About this task | When you retype the data, keep every word exactly and include none of the pictures.

Supplied material |
**********

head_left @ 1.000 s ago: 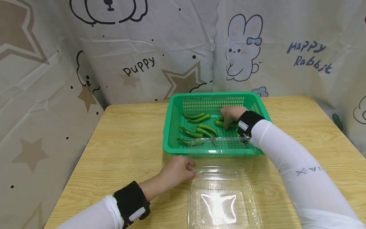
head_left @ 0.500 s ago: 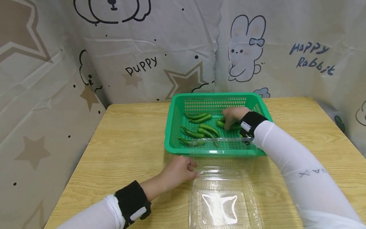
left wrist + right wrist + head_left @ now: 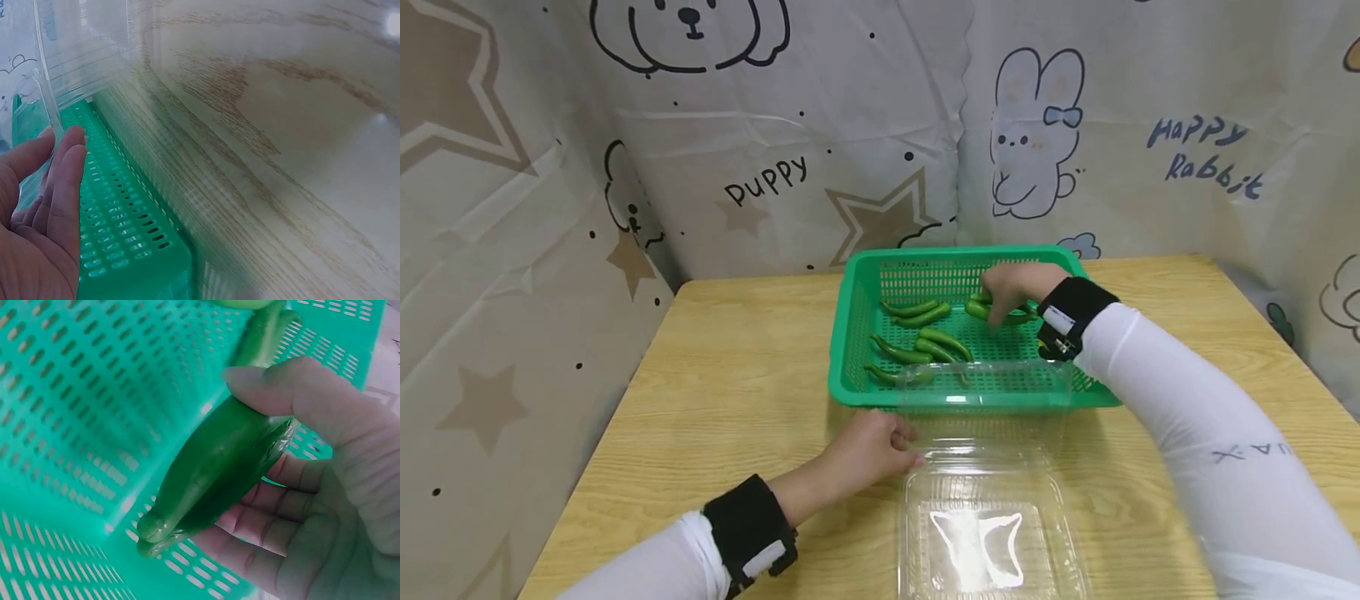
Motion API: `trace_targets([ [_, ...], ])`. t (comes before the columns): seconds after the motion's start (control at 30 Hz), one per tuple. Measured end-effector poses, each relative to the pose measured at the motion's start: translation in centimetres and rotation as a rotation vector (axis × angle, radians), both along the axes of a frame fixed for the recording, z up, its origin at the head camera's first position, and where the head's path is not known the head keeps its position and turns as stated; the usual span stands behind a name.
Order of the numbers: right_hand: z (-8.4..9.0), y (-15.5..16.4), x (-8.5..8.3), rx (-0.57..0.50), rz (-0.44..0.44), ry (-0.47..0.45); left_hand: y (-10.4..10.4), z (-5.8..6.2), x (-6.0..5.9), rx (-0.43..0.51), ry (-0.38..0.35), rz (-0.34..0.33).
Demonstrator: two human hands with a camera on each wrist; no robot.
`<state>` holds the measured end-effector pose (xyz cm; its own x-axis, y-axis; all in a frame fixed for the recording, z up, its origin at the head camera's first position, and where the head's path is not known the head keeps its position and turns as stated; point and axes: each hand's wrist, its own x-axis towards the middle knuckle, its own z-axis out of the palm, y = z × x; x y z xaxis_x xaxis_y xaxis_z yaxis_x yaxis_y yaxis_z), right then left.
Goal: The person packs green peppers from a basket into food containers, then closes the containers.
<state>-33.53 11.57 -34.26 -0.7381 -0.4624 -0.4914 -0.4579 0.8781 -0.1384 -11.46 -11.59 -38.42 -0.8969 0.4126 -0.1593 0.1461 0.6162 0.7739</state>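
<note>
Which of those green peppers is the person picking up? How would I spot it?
Find the green basket on the wooden table. At its far right, the right hand grips a green pepper; the other peppers lie untouched to the left.

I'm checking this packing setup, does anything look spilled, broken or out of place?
Nothing stands out. The green peppers all lie inside the green basket, the clear clamshell box sits open on the table, and the right hand holds peppers over the basket.
</note>
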Motion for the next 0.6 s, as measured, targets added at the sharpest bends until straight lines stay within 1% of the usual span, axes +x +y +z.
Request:
trace_targets([
  [0.1,1.2,0.4,0.4,-0.008,0.006,0.019,-0.1,-0.1,0.0,-0.003,0.003,0.002],
  [0.33,4.5,1.7,1.4,-0.044,0.049,0.047,0.1,0.2,-0.1,-0.002,0.0,0.005],
  [0.47,6.0,1.8,2.1,-0.042,0.07,0.056,0.1,0.2,-0.1,-0.015,-0.012,0.012],
  [0.6,7.3,1.6,3.0,-0.054,0.07,0.05,0.1,0.1,-0.2,-0.015,-0.03,0.02],
])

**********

Response for this exercise |
head_left @ 1.000 s ago: 
head_left @ 0.500 s ago: 
left wrist + right wrist + head_left @ now: 
Motion API: `trace_targets([ [_, ...], ])`. t (comes before the columns): seconds after the motion's start (control at 30 Hz), one per tuple. Measured end-effector poses, each relative to the pose measured at the motion's start: translation in centimetres and rotation as a rotation vector (axis × angle, radians), both along the axes of a frame fixed for the recording, z up, its origin at the head camera's first position, and where the head's path is not known the head keeps its position and turns as stated; the usual span stands behind a name.
Order of the numbers: right_hand: z (-8.4..9.0), y (-15.5..16.4), x (-8.5..8.3), rx (-0.57..0.50), rz (-0.44..0.44), ry (-0.47..0.45); left_hand: y (-10.4..10.4), z (-5.8..6.2), x (-6.0..5.9), rx (-0.43..0.51), ry (-0.38..0.35), rz (-0.34..0.33).
Demonstrator: two human hands with a camera on each wrist; no robot.
`<state>` holds the measured end-effector pose (xyz cm; its own x-axis, y-axis; all in a frame fixed for the recording, z up, its origin at the head camera's first position, and where the head's path is not known the head keeps its position and turns as stated; point and axes: each hand's wrist, its own x-axis towards the middle knuckle, its own z-axis out of the palm, y = z × x; x y z xaxis_x xaxis_y xaxis_z yaxis_x yaxis_y yaxis_z), right then left.
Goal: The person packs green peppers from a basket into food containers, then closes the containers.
<state>-33.53 11.57 -34.26 -0.7381 -0.4624 -0.4914 -0.4579 0.8781 -0.1384 -11.46 -11.59 -38.42 -0.8969 0.4126 -0.1593 0.1461 0.6162 0.7739</state>
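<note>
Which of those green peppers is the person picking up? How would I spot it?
Find the green basket on the wooden table. At its far right, the right hand grips a green pepper; the other peppers lie untouched to the left.

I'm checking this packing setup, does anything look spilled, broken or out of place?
Nothing stands out. The green peppers all lie inside the green basket, the clear clamshell box sits open on the table, and the right hand holds peppers over the basket.
</note>
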Motion for the next 0.6 s, as measured, targets added at the sharpest bends until straight lines stay within 1% of the usual span, axes +x +y +z.
Request:
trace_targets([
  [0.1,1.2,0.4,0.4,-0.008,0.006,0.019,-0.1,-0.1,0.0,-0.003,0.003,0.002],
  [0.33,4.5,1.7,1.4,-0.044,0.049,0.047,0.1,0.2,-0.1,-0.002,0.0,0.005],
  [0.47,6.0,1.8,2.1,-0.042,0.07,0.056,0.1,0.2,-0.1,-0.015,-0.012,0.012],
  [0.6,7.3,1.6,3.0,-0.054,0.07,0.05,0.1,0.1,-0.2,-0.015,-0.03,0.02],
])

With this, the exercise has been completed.